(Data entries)
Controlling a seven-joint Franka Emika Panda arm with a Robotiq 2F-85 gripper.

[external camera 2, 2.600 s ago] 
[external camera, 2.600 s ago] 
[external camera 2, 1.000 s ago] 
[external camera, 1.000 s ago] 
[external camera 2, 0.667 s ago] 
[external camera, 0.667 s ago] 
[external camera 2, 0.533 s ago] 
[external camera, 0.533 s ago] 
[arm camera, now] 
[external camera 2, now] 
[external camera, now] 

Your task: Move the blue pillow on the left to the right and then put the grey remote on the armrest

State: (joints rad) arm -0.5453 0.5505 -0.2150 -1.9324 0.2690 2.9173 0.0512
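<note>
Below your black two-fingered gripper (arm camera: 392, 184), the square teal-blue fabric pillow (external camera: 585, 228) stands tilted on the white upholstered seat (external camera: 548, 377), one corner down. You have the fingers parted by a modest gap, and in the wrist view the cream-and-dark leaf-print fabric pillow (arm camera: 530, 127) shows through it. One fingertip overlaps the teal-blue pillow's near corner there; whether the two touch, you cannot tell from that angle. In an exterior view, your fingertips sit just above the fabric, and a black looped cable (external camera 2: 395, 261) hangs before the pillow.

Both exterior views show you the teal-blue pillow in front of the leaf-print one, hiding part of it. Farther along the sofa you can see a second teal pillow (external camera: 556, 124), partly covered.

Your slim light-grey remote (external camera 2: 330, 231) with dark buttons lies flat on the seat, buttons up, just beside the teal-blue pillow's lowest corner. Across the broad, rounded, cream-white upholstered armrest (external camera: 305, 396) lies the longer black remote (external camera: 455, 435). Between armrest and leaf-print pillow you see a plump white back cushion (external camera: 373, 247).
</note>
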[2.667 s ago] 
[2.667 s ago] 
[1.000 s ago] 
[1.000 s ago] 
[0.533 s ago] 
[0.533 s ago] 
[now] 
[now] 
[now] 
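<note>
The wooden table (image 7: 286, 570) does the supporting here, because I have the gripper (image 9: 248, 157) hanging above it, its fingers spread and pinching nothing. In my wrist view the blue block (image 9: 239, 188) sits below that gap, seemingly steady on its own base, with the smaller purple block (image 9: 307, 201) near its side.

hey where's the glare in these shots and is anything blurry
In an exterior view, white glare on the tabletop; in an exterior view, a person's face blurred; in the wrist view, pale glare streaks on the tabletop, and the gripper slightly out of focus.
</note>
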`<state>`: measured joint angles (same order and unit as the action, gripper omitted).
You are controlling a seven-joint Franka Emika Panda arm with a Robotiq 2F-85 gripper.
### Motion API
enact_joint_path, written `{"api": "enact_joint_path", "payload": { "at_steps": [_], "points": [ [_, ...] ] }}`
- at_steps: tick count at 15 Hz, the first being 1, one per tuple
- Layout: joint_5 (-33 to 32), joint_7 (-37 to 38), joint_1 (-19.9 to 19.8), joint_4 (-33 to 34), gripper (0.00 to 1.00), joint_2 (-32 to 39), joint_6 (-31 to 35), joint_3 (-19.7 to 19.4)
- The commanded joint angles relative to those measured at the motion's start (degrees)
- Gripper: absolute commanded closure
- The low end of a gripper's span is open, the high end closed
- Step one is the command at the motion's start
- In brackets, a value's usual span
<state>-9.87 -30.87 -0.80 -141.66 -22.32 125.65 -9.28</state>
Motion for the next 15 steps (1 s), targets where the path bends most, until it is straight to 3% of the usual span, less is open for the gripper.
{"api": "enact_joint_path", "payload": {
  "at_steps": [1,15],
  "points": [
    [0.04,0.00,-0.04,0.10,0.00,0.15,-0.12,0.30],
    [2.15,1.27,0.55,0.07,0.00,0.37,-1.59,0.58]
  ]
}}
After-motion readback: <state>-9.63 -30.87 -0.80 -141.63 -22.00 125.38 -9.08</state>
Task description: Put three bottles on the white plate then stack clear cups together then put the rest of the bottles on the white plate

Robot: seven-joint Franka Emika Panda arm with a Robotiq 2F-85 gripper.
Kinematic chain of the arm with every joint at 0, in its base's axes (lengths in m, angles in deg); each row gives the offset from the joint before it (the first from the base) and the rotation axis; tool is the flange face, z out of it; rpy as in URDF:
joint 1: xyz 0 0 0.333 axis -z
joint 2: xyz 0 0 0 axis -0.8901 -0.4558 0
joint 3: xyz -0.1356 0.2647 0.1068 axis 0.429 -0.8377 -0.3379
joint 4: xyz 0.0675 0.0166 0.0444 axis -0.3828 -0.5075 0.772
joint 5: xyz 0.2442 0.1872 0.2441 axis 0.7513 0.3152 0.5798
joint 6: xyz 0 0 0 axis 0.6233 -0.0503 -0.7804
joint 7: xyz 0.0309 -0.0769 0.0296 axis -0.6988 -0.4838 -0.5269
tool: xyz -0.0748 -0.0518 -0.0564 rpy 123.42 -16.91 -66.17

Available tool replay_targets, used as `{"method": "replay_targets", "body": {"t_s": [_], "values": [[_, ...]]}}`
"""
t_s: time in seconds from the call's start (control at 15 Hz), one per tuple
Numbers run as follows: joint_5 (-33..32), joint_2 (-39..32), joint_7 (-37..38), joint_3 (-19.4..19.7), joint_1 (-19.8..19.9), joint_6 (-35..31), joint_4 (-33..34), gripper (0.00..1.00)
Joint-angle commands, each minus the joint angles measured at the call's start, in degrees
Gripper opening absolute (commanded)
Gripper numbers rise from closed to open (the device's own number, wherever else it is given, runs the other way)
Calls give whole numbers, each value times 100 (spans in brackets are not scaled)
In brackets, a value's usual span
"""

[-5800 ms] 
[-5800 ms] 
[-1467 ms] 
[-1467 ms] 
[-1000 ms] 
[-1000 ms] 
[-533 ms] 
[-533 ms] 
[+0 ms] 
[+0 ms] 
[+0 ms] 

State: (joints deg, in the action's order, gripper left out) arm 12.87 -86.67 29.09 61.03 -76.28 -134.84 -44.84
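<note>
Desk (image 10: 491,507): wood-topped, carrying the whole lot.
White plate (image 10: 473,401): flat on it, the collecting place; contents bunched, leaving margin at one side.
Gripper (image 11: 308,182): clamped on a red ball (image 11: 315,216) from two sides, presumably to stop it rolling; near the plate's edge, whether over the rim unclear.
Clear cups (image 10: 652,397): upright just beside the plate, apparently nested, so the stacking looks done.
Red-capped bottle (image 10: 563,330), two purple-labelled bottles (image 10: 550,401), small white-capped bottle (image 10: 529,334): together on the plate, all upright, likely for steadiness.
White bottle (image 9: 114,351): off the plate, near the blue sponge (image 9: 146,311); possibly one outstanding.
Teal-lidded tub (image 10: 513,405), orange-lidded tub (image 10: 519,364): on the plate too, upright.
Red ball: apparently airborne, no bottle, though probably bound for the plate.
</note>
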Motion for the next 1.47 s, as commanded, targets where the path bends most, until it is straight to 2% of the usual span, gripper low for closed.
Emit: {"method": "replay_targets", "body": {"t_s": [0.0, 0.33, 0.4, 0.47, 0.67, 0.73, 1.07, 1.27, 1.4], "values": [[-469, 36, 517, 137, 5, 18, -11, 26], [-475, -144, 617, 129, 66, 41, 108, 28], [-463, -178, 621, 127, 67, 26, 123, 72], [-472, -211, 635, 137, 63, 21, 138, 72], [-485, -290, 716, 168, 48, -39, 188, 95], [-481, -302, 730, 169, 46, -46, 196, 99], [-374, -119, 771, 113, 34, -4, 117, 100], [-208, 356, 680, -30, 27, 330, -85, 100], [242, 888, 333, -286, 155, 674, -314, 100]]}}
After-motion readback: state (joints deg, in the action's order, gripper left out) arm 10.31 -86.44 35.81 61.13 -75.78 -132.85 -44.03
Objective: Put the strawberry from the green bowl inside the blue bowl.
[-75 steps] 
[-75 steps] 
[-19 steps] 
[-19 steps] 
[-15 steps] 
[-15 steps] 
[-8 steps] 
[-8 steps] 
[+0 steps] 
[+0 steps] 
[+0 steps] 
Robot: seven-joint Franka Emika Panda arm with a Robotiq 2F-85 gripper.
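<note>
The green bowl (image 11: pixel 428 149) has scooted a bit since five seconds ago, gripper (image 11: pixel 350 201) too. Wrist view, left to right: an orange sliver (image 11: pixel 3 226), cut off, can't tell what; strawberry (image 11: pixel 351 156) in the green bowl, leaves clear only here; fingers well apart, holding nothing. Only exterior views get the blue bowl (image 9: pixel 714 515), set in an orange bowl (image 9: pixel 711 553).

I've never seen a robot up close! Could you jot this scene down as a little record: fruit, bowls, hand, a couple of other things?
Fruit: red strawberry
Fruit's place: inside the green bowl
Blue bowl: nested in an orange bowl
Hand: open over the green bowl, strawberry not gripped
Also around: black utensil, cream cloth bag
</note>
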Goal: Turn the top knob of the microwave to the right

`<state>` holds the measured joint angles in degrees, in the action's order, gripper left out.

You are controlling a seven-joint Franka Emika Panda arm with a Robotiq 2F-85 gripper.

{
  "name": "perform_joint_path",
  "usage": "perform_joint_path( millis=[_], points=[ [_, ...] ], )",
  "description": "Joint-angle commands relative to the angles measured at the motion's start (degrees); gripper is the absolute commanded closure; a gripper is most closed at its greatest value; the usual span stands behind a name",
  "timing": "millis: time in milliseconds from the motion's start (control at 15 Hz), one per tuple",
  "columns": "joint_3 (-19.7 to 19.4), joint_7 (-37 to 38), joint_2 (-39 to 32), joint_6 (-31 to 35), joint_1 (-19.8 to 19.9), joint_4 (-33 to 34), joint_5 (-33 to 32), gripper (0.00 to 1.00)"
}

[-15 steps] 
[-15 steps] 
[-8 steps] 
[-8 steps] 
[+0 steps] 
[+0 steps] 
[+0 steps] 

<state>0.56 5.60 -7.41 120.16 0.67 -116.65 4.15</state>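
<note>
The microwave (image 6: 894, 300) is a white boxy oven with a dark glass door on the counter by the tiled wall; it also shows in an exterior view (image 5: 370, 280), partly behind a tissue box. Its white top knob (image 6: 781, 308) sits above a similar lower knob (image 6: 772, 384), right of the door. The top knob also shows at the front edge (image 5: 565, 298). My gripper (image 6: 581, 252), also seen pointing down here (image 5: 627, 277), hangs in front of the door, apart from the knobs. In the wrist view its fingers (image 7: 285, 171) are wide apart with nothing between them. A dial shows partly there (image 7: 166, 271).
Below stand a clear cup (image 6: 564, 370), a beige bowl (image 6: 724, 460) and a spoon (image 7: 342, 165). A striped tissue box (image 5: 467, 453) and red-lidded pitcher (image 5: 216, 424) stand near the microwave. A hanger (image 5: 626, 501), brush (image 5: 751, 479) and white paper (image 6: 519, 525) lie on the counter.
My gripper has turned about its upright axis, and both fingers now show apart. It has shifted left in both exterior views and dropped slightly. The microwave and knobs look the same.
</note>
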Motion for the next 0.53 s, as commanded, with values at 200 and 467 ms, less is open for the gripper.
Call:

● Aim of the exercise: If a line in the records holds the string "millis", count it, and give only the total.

● Response for this exercise: 2